__Work instruction__: Take every line from the data that has the word "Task" in it.

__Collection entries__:
■ ■ ■ ■ ■ ■ ■
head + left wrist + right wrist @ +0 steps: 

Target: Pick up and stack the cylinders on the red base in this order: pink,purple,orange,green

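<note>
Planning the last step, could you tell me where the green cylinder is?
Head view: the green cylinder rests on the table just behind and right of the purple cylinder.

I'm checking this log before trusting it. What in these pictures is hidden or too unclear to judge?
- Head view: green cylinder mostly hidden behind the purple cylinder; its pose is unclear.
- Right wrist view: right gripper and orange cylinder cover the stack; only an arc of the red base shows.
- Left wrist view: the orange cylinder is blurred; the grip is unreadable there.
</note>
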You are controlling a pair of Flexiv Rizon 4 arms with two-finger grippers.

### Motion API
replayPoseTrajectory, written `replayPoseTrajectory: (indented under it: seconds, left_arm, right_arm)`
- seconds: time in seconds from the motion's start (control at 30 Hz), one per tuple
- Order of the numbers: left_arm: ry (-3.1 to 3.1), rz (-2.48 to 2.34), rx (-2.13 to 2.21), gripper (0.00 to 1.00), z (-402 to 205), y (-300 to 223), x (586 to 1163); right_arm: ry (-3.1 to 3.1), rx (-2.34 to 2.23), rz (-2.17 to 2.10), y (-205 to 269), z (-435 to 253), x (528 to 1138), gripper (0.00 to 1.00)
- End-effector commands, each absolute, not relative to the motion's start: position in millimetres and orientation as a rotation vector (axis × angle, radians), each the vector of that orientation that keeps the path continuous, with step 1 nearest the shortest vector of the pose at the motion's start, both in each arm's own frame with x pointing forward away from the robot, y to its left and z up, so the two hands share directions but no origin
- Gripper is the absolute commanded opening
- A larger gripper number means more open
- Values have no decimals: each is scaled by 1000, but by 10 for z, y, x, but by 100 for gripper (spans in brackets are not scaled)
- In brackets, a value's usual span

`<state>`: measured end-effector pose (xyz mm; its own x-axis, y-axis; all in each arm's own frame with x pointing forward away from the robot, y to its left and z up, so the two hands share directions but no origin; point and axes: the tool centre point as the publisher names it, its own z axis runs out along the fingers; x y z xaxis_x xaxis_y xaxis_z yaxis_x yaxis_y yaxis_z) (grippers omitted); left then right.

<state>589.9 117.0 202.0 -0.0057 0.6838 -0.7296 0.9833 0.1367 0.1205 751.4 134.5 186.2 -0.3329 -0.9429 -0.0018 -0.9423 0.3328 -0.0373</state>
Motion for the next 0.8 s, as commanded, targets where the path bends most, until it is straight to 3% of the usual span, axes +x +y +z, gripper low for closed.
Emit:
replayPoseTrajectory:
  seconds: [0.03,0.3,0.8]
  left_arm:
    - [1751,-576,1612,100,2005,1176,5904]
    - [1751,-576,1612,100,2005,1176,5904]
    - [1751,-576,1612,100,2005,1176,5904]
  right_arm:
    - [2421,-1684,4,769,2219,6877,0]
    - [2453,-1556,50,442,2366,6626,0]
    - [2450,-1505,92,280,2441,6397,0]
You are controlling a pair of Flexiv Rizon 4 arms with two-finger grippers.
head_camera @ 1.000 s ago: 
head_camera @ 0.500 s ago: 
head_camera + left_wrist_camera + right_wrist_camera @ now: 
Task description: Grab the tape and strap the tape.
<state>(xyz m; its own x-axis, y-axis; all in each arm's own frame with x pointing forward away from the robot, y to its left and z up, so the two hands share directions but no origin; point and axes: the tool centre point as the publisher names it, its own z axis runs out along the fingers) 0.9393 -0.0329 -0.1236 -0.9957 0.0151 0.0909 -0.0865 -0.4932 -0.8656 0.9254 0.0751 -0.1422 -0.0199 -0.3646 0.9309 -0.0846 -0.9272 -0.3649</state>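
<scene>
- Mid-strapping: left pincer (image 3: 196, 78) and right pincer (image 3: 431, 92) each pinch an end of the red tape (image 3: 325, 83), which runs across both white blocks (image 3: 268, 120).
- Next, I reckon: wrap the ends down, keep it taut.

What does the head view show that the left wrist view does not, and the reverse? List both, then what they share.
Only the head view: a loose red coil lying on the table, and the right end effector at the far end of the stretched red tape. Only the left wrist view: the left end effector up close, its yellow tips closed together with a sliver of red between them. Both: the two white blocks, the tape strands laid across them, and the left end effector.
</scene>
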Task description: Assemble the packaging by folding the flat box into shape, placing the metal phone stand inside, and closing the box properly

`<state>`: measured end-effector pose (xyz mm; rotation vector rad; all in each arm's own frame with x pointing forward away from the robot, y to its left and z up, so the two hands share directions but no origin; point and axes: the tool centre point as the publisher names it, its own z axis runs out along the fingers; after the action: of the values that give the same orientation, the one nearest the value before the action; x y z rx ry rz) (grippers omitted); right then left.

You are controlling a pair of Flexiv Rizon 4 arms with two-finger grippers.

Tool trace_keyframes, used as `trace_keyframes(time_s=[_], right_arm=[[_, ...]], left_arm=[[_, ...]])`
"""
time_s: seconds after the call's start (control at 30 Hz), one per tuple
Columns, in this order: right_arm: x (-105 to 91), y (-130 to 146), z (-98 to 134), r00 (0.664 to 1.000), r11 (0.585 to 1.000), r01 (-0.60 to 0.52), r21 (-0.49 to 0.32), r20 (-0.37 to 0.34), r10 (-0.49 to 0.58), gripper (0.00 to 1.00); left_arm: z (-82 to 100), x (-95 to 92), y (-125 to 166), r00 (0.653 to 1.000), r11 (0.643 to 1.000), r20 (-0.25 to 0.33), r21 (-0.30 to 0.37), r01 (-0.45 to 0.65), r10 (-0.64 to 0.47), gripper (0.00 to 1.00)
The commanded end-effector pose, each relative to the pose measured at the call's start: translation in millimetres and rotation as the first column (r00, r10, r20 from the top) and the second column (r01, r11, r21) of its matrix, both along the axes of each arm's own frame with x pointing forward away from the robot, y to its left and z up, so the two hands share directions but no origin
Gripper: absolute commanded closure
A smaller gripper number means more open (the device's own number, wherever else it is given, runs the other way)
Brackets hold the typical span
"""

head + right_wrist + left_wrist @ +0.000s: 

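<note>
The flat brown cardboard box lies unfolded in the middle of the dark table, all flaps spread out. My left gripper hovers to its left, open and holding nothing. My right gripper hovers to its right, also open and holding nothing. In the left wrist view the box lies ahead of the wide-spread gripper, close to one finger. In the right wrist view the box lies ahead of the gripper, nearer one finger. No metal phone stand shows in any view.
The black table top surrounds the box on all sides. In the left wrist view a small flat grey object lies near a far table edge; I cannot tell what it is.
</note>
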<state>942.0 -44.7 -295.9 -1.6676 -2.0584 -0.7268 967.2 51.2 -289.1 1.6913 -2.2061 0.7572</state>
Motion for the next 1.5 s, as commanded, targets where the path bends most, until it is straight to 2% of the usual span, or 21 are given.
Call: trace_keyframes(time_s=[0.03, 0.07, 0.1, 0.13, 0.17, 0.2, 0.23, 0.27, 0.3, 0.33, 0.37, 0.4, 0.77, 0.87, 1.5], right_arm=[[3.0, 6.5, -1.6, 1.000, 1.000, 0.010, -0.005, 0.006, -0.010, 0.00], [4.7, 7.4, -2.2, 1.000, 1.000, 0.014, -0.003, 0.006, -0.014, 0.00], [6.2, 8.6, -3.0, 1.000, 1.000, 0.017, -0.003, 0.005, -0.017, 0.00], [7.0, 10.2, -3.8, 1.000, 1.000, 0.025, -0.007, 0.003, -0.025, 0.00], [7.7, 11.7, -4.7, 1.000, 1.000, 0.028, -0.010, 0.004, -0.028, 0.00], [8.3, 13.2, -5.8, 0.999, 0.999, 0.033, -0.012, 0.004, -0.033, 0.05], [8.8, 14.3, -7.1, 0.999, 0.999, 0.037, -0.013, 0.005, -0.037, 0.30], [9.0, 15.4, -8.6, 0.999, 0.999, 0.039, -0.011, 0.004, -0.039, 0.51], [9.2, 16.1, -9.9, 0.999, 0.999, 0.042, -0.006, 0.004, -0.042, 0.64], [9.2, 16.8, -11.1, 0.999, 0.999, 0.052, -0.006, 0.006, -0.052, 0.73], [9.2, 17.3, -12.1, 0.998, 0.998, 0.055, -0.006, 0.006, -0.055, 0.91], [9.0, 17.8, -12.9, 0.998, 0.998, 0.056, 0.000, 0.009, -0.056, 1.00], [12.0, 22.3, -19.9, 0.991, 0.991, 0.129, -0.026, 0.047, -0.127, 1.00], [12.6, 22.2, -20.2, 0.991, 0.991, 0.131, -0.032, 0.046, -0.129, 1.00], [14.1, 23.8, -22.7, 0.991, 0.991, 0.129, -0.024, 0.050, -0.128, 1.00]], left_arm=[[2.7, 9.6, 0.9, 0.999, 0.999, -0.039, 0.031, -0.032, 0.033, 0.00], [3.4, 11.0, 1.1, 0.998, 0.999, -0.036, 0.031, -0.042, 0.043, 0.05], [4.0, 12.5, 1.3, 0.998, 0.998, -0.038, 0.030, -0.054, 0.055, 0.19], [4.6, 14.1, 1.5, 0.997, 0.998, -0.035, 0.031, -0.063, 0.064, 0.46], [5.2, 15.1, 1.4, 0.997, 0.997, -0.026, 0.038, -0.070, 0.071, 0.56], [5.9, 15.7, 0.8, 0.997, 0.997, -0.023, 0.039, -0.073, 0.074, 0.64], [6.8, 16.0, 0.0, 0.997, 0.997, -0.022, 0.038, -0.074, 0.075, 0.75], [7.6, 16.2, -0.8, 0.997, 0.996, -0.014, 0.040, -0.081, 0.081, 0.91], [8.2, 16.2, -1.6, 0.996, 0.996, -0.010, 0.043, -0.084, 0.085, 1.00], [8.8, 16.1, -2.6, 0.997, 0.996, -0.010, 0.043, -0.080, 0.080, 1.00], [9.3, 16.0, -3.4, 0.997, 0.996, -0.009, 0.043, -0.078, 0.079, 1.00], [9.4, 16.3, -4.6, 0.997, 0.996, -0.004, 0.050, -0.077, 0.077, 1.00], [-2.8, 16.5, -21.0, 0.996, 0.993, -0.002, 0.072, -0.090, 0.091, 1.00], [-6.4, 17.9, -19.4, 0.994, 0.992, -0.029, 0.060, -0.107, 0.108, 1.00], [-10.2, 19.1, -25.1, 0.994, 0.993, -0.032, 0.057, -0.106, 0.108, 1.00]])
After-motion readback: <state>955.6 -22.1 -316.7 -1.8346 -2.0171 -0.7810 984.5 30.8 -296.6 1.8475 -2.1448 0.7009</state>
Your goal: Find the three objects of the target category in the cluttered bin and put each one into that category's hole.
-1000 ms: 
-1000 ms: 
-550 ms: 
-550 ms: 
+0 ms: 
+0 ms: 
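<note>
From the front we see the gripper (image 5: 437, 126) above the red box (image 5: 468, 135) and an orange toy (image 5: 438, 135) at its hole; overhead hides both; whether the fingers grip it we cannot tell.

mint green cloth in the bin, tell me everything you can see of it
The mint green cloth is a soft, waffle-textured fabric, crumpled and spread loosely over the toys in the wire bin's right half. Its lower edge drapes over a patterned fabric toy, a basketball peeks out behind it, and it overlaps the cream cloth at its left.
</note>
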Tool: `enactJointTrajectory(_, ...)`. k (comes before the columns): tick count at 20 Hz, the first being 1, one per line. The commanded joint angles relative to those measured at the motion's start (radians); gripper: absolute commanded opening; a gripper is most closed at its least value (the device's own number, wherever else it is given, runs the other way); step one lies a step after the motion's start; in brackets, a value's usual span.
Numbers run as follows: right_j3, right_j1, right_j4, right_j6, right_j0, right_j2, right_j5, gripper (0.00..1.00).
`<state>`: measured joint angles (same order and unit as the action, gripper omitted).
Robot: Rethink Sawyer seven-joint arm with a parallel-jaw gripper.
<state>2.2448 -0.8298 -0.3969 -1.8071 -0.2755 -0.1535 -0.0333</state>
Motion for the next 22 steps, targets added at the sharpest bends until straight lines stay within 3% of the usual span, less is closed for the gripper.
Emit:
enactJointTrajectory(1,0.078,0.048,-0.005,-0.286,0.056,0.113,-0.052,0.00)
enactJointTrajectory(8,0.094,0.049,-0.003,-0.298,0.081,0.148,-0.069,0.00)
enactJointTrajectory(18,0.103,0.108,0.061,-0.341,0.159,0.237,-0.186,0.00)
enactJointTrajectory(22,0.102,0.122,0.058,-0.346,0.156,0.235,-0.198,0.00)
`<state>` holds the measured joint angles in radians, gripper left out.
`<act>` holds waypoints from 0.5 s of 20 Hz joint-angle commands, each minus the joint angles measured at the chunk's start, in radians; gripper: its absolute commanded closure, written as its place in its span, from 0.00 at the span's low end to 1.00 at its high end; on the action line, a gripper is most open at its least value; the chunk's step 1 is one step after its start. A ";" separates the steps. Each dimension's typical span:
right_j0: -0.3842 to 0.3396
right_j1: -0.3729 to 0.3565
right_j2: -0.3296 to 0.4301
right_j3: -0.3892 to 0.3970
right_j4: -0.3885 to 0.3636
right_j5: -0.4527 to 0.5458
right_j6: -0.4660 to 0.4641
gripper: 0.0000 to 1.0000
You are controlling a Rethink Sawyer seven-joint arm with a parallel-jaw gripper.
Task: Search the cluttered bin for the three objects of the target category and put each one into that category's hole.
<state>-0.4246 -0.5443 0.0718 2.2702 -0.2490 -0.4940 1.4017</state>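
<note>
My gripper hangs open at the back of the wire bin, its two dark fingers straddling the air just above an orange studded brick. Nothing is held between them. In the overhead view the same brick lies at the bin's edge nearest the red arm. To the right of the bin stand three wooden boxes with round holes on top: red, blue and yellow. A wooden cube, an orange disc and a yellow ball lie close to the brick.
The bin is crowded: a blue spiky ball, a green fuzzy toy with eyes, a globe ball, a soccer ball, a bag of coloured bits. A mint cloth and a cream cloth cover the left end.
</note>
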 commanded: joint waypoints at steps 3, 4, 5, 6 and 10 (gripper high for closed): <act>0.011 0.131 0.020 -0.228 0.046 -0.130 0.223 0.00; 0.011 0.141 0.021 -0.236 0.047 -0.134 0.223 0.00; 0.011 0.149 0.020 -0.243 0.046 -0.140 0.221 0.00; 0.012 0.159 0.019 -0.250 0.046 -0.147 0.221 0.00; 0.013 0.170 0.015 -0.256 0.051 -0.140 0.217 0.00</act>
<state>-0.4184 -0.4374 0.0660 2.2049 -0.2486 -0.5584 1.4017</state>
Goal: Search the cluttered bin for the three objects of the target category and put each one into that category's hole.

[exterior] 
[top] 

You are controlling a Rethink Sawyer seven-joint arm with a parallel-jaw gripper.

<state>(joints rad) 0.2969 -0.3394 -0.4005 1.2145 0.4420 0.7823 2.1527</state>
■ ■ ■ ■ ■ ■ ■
__Reply__:
Task description: Grab the tape and strap the tape.
Task description: Assemble the packaging by folding the flat box into shape, placing the metal phone stand inside, and closing the box properly
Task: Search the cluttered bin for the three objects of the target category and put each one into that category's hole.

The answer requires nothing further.